Brief: Below are some records; copy them word for word and drop the pictures.

________________________

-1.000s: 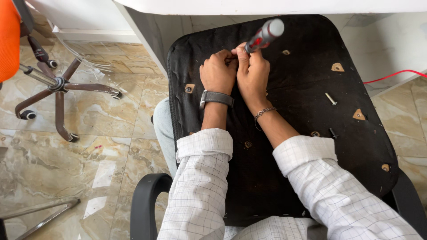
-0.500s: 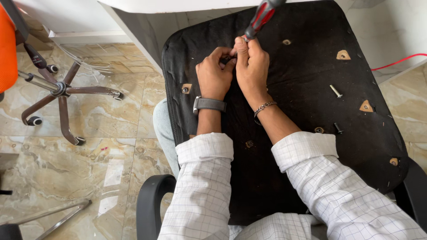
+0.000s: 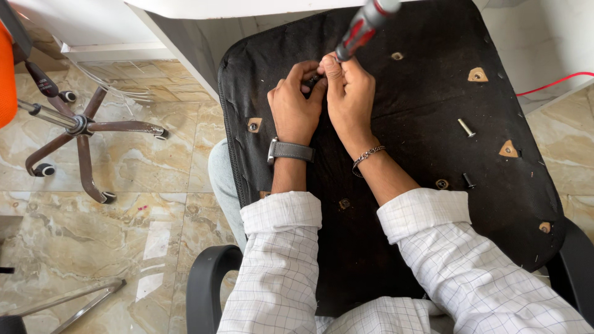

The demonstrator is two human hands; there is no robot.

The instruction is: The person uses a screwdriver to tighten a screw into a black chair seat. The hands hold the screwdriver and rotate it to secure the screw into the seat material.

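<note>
A black fabric-covered chair seat point(image 3: 427, 247) lies upside down across my lap, with several small cut-outs showing wood and screw holes. My right hand point(image 3: 350, 93) grips a screwdriver point(image 3: 365, 26) with a red, black and grey handle, its tip pressed into the seat near the far edge. My left hand point(image 3: 296, 105), wearing a grey-strapped watch, is closed around the shaft right at the tip. Both hands touch each other. The tip itself is hidden by my fingers.
A loose silver bolt point(image 3: 466, 128) and a short dark screw point(image 3: 469, 180) lie on the seat to the right. A five-legged chair base point(image 3: 80, 127) stands on the marble floor at left. A black armrest point(image 3: 207, 284) curves at lower left. A red cable point(image 3: 554, 83) runs at right.
The view has shifted a little, so the screwdriver handle now sits higher and partly out of frame. Both hands keep the same grip at the same spot on the seat.
</note>
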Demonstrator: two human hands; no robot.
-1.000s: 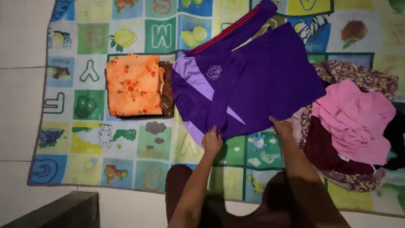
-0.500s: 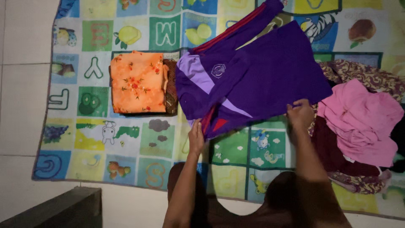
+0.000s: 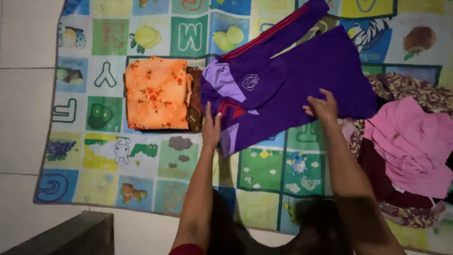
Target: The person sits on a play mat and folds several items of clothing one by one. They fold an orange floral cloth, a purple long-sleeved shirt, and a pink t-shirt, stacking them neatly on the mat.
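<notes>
Left hand (image 3: 211, 128), fingers extended and grip open, presses flat on the folded near edge of the purple jacket (image 3: 288, 89); right hand (image 3: 322, 106), grip loosely curled, rests on the jacket's lower hem, though whether it pinches the cloth cannot be told. The jacket lies spread on the alphabet play mat (image 3: 141, 156), one sleeve extending toward the mat's far edge. Just beside it on the left sits a folded orange floral cloth (image 3: 156, 93); on the right, a heap of unfolded clothes topped by a pink garment (image 3: 413, 144).
</notes>
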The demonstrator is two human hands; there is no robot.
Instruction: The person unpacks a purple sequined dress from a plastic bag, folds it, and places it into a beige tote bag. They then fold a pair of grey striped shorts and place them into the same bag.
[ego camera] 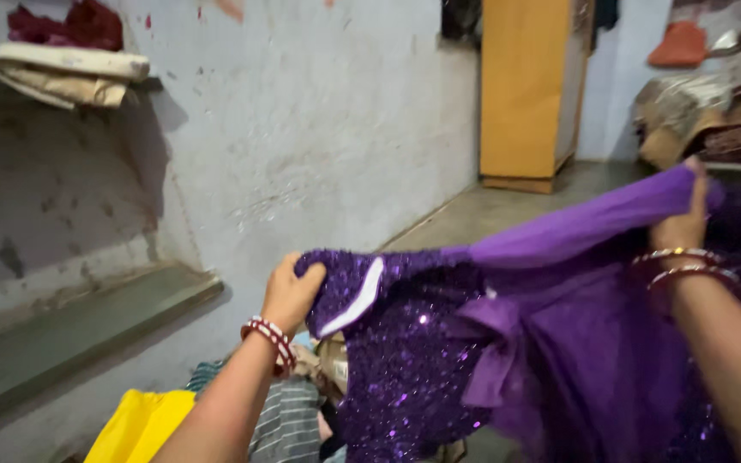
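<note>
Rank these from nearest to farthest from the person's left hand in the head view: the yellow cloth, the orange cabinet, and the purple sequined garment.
1. Purple sequined garment: gripped at its edge by the left hand.
2. Yellow cloth: below the hand, at the lower left by the forearm.
3. Orange cabinet: far back against the wall, upper right of the hand.
</note>
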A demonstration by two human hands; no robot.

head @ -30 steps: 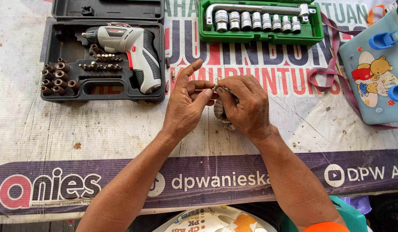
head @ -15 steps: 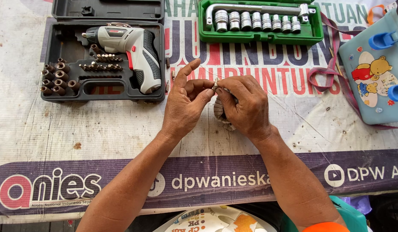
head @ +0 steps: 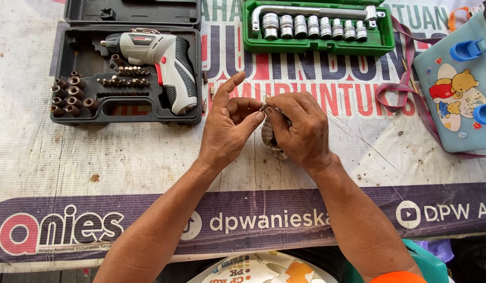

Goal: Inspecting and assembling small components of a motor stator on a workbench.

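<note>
Two hands meet mid-bench: the left hand (head: 228,126) and right hand (head: 300,128) pinch a small metal part (head: 264,106) together, the right also clasping a patterned cloth bundle (head: 269,137), near the black drill case (head: 128,68).

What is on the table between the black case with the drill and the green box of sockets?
In the head view, nothing stands between the black case and the green socket box, only the printed banner covering the table.
</note>
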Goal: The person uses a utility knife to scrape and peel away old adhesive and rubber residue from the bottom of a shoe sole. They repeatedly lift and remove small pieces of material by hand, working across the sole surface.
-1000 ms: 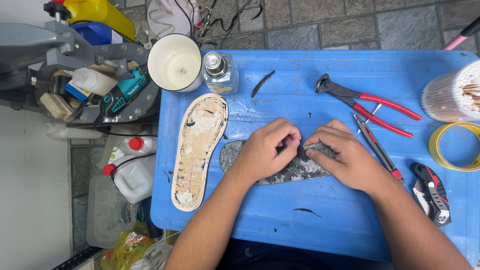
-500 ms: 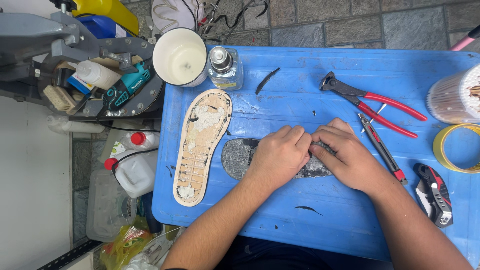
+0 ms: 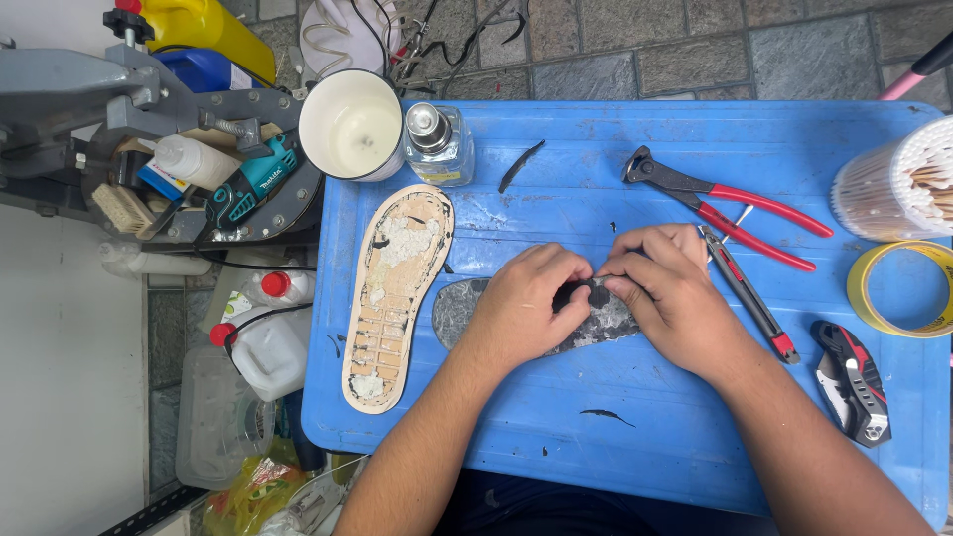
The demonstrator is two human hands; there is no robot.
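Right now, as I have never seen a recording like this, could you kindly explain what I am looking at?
This is a single picture from a camera worn on a person's head, looking down at their own two bare hands. The left hand and right hand both pinch a dark, worn sole piece lying on a blue table. Beside it lies a tan shoe sole. Further right are red-handled pincers, a folding utility knife and a roll of yellow tape. A white cup and a small glass bottle stand at the back.
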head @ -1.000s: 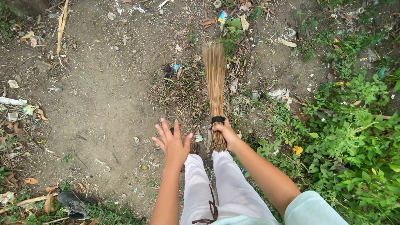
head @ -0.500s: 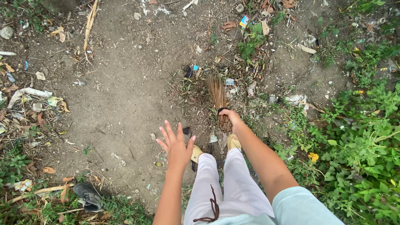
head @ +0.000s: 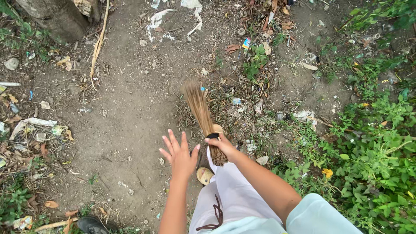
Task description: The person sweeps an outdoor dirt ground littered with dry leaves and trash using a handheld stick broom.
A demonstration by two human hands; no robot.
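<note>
A bare patch of brown packed dirt (head: 125, 130) fills the middle and left of the scene, with a bank of green leafy weeds (head: 377, 143) down the right side and a grey tree trunk base (head: 56, 17) at the far left corner. Dry leaves and torn white paper scraps (head: 193, 8) lie scattered along the far edge, and more litter sits at the left margin. A dark shoe (head: 91, 224) lies at the near left edge.

The bundled stick broom of tan dry fibres (head: 201, 115) runs from centre toward the far left, its splayed tips blurred just above the dirt and its black-banded butt end near the person's white trousers (head: 234, 190). The right hand (head: 223, 145) is wrapped tight round the broom at the band. The left hand (head: 180, 156) hangs empty just beside it, fingers spread, palm down.

The risk seems to be flicking grit and scraps toward the yellow sandal (head: 204, 175), or snagging the tips on the weed roots and loosening the one-handed hold.
</note>
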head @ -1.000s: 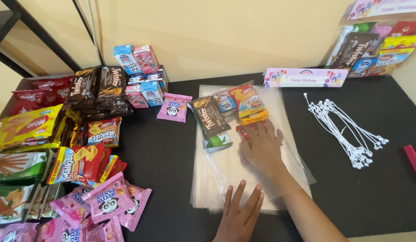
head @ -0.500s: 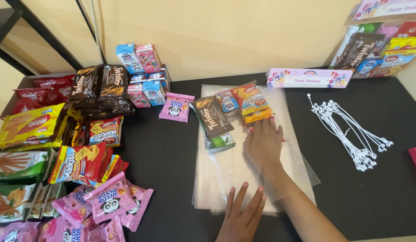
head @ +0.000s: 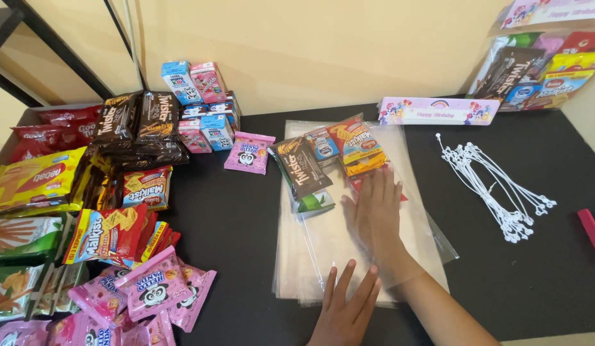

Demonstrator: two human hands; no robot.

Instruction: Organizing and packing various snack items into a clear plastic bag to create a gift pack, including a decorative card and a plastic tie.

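Black table (head: 246, 224) laden with party goods
Snack packets (head: 111, 234), small drink cartons (head: 201, 109), clear plastic bags (head: 348, 256), white ties (head: 496, 186) and a pastel card (head: 438, 110) are spread on it.

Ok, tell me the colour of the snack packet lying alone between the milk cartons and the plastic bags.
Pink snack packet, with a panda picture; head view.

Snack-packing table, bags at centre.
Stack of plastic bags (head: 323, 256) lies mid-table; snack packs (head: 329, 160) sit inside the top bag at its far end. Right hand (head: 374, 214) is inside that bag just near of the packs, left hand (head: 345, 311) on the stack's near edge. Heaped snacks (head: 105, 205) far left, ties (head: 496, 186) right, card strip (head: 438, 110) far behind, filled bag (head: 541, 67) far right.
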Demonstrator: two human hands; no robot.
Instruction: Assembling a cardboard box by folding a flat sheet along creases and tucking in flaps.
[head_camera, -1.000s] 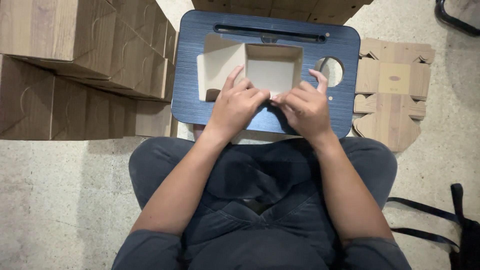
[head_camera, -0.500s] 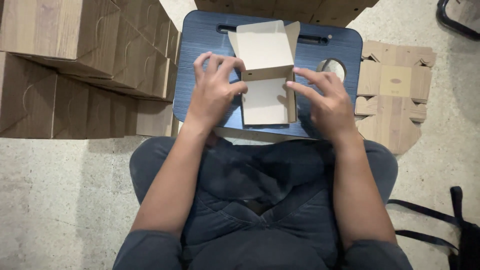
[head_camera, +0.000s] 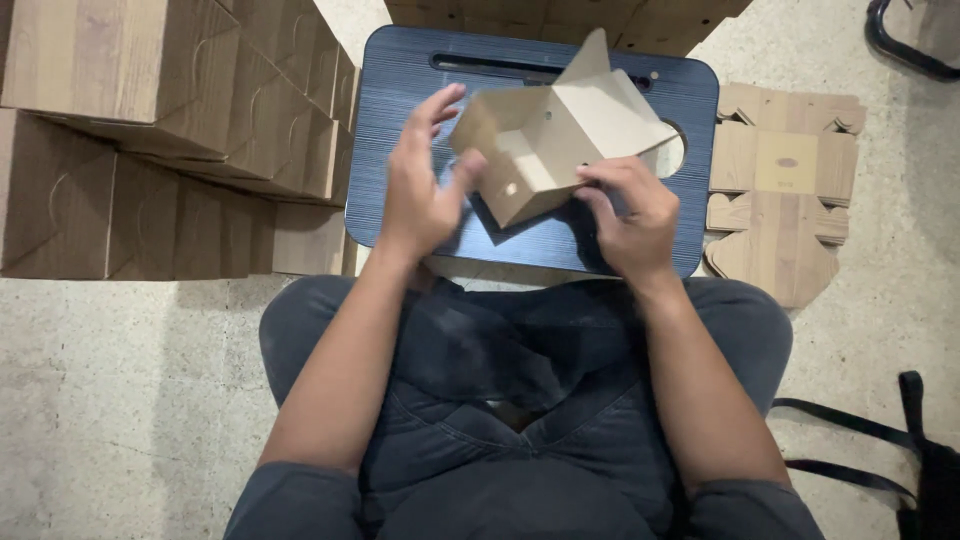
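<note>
A half-folded tan cardboard box (head_camera: 560, 140) is held tilted above a dark blue lap tray (head_camera: 400, 120). My right hand (head_camera: 630, 210) grips its lower right edge. My left hand (head_camera: 425, 185) touches the box's left side, thumb pressed against a flap and fingers spread upward. One flap of the box sticks up toward the tray's far edge. The box's open inside faces me.
Stacks of assembled brown cardboard boxes (head_camera: 150, 130) stand on the floor at left. Flat unfolded box blanks (head_camera: 780, 190) lie on the floor at right. More boxes (head_camera: 560, 15) sit beyond the tray. A black strap (head_camera: 900, 430) lies at lower right.
The box was flat on the tray under both hands, then stood up, and is now lifted and turned sideways. My left hand shifted onto its left flap; my right hand holds its lower edge.
</note>
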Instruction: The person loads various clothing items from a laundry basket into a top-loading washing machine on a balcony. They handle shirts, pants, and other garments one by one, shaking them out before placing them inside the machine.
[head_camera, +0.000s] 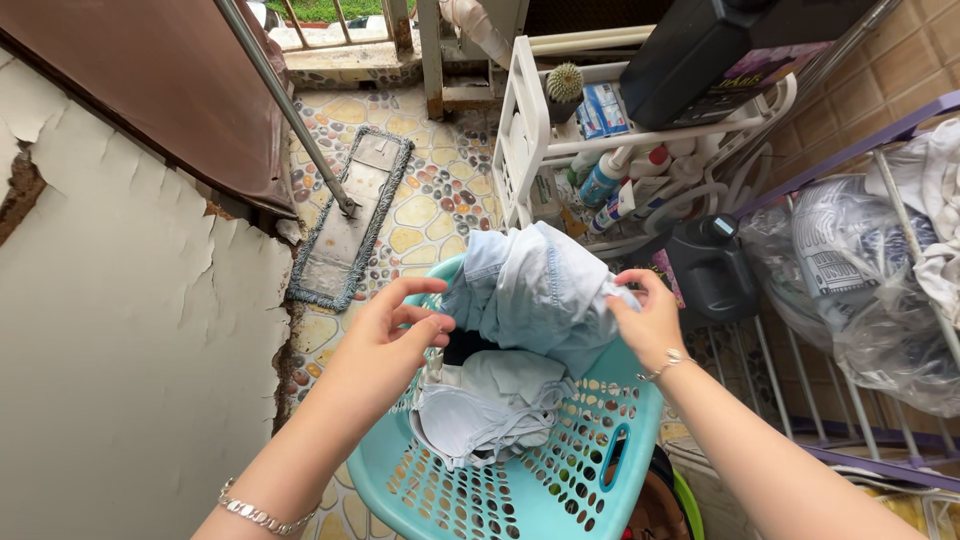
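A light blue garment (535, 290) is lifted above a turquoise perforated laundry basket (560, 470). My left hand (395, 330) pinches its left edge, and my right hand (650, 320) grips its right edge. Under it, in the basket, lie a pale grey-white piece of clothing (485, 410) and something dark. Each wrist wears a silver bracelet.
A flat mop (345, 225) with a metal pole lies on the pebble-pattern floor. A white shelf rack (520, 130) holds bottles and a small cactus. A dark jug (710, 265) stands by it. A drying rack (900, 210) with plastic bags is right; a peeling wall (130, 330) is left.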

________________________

Answer area:
-1.000s: 
-0.500s: 
+0.000s: 

The demonstrator is two human hands; there is no robot.

The instruction is: The person uses a screwdriver to tighten a screw into a black chair seat. The hands hold the screwdriver and rotate it to secure the screw into the seat material.

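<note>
A black fabric-covered chair seat point(image 3: 427, 247) lies upside down across my lap, with several small cut-outs showing wood and screw holes. My right hand point(image 3: 350, 93) grips a screwdriver point(image 3: 365, 26) with a red, black and grey handle, its tip pressed into the seat near the far edge. My left hand point(image 3: 296, 105), wearing a grey-strapped watch, is closed around the shaft right at the tip. Both hands touch each other. The tip itself is hidden by my fingers.
A loose silver bolt point(image 3: 466, 128) and a short dark screw point(image 3: 469, 180) lie on the seat to the right. A five-legged chair base point(image 3: 80, 127) stands on the marble floor at left. A black armrest point(image 3: 207, 284) curves at lower left. A red cable point(image 3: 554, 83) runs at right.
The view has shifted a little, so the screwdriver handle now sits higher and partly out of frame. Both hands keep the same grip at the same spot on the seat.
</note>
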Demonstrator: two human hands; no robot.
-1.000s: 
-0.500s: 
+0.000s: 
Target: The person sits on a play mat and folds several items of clothing one by one. They fold an orange floral cloth, a purple long-sleeved shirt, and a pink t-shirt, stacking them neatly on the mat.
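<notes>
Left hand (image 3: 211, 128), fingers extended and grip open, presses flat on the folded near edge of the purple jacket (image 3: 288, 89); right hand (image 3: 322, 106), grip loosely curled, rests on the jacket's lower hem, though whether it pinches the cloth cannot be told. The jacket lies spread on the alphabet play mat (image 3: 141, 156), one sleeve extending toward the mat's far edge. Just beside it on the left sits a folded orange floral cloth (image 3: 156, 93); on the right, a heap of unfolded clothes topped by a pink garment (image 3: 413, 144).
</notes>
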The demonstrator is two human hands; there is no robot.
Instruction: The person unpacks a purple sequined dress from a plastic bag, folds it, and places it into a beige tote bag. They then fold a pair of grey striped shorts and place them into the same bag.
[ego camera] 
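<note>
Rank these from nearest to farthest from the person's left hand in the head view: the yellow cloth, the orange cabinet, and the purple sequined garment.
1. Purple sequined garment: gripped at its edge by the left hand.
2. Yellow cloth: below the hand, at the lower left by the forearm.
3. Orange cabinet: far back against the wall, upper right of the hand.
</note>
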A demonstration by two human hands; no robot.

head @ -30 steps: 
head @ -15 steps: 
head @ +0 steps: 

Goal: Inspecting and assembling small components of a motor stator on a workbench.

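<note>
Two hands meet mid-bench: the left hand (head: 228,126) and right hand (head: 300,128) pinch a small metal part (head: 264,106) together, the right also clasping a patterned cloth bundle (head: 269,137), near the black drill case (head: 128,68).

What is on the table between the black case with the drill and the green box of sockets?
In the head view, nothing stands between the black case and the green socket box, only the printed banner covering the table.
</note>
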Goal: The person uses a utility knife to scrape and peel away old adhesive and rubber residue from the bottom of a shoe sole. They repeatedly lift and remove small pieces of material by hand, working across the sole surface.
-1000 ms: 
-500 ms: 
+0 ms: 
The demonstrator is two human hands; there is no robot.
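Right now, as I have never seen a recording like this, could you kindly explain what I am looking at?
This is a single picture from a camera worn on a person's head, looking down at their own two bare hands. The left hand and right hand both pinch a dark, worn sole piece lying on a blue table. Beside it lies a tan shoe sole. Further right are red-handled pincers, a folding utility knife and a roll of yellow tape. A white cup and a small glass bottle stand at the back.
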head @ -1.000s: 
head @ -0.500s: 
head @ +0.000s: 
Task description: The person sweeps an outdoor dirt ground littered with dry leaves and trash using a handheld stick broom.
A demonstration by two human hands; no robot.
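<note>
A bare patch of brown packed dirt (head: 125, 130) fills the middle and left of the scene, with a bank of green leafy weeds (head: 377, 143) down the right side and a grey tree trunk base (head: 56, 17) at the far left corner. Dry leaves and torn white paper scraps (head: 193, 8) lie scattered along the far edge, and more litter sits at the left margin. A dark shoe (head: 91, 224) lies at the near left edge.

The bundled stick broom of tan dry fibres (head: 201, 115) runs from centre toward the far left, its splayed tips blurred just above the dirt and its black-banded butt end near the person's white trousers (head: 234, 190). The right hand (head: 223, 145) is wrapped tight round the broom at the band. The left hand (head: 180, 156) hangs empty just beside it, fingers spread, palm down.

The risk seems to be flicking grit and scraps toward the yellow sandal (head: 204, 175), or snagging the tips on the weed roots and loosening the one-handed hold.
</note>
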head @ -1.000s: 
head @ -0.500s: 
head @ +0.000s: 

Demonstrator: two human hands; no robot.

Instruction: Organizing and packing various snack items into a clear plastic bag to create a gift pack, including a decorative card and a plastic tie.

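Black table (head: 246, 224) laden with party goods
Snack packets (head: 111, 234), small drink cartons (head: 201, 109), clear plastic bags (head: 348, 256), white ties (head: 496, 186) and a pastel card (head: 438, 110) are spread on it.

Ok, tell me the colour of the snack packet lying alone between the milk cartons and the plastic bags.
Pink snack packet, with a panda picture; head view.

Snack-packing table, bags at centre.
Stack of plastic bags (head: 323, 256) lies mid-table; snack packs (head: 329, 160) sit inside the top bag at its far end. Right hand (head: 374, 214) is inside that bag just near of the packs, left hand (head: 345, 311) on the stack's near edge. Heaped snacks (head: 105, 205) far left, ties (head: 496, 186) right, card strip (head: 438, 110) far behind, filled bag (head: 541, 67) far right.
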Demonstrator: two human hands; no robot.
Instruction: Assembling a cardboard box by folding a flat sheet along creases and tucking in flaps.
[head_camera, -1.000s] 
[head_camera, -0.500s] 
[head_camera, +0.000s] 
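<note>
A half-folded tan cardboard box (head_camera: 560, 140) is held tilted above a dark blue lap tray (head_camera: 400, 120). My right hand (head_camera: 630, 210) grips its lower right edge. My left hand (head_camera: 425, 185) touches the box's left side, thumb pressed against a flap and fingers spread upward. One flap of the box sticks up toward the tray's far edge. The box's open inside faces me.
Stacks of assembled brown cardboard boxes (head_camera: 150, 130) stand on the floor at left. Flat unfolded box blanks (head_camera: 780, 190) lie on the floor at right. More boxes (head_camera: 560, 15) sit beyond the tray. A black strap (head_camera: 900, 430) lies at lower right.
The box was flat on the tray under both hands, then stood up, and is now lifted and turned sideways. My left hand shifted onto its left flap; my right hand holds its lower edge.
</note>
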Instruction: The person loads various clothing items from a laundry basket into a top-loading washing machine on a balcony. They handle shirts, pants, and other garments one by one, shaking them out before placing them inside the machine.
[head_camera, +0.000s] 
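A light blue garment (535, 290) is lifted above a turquoise perforated laundry basket (560, 470). My left hand (395, 330) pinches its left edge, and my right hand (650, 320) grips its right edge. Under it, in the basket, lie a pale grey-white piece of clothing (485, 410) and something dark. Each wrist wears a silver bracelet.
A flat mop (345, 225) with a metal pole lies on the pebble-pattern floor. A white shelf rack (520, 130) holds bottles and a small cactus. A dark jug (710, 265) stands by it. A drying rack (900, 210) with plastic bags is right; a peeling wall (130, 330) is left.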

What has been written here completes the answer.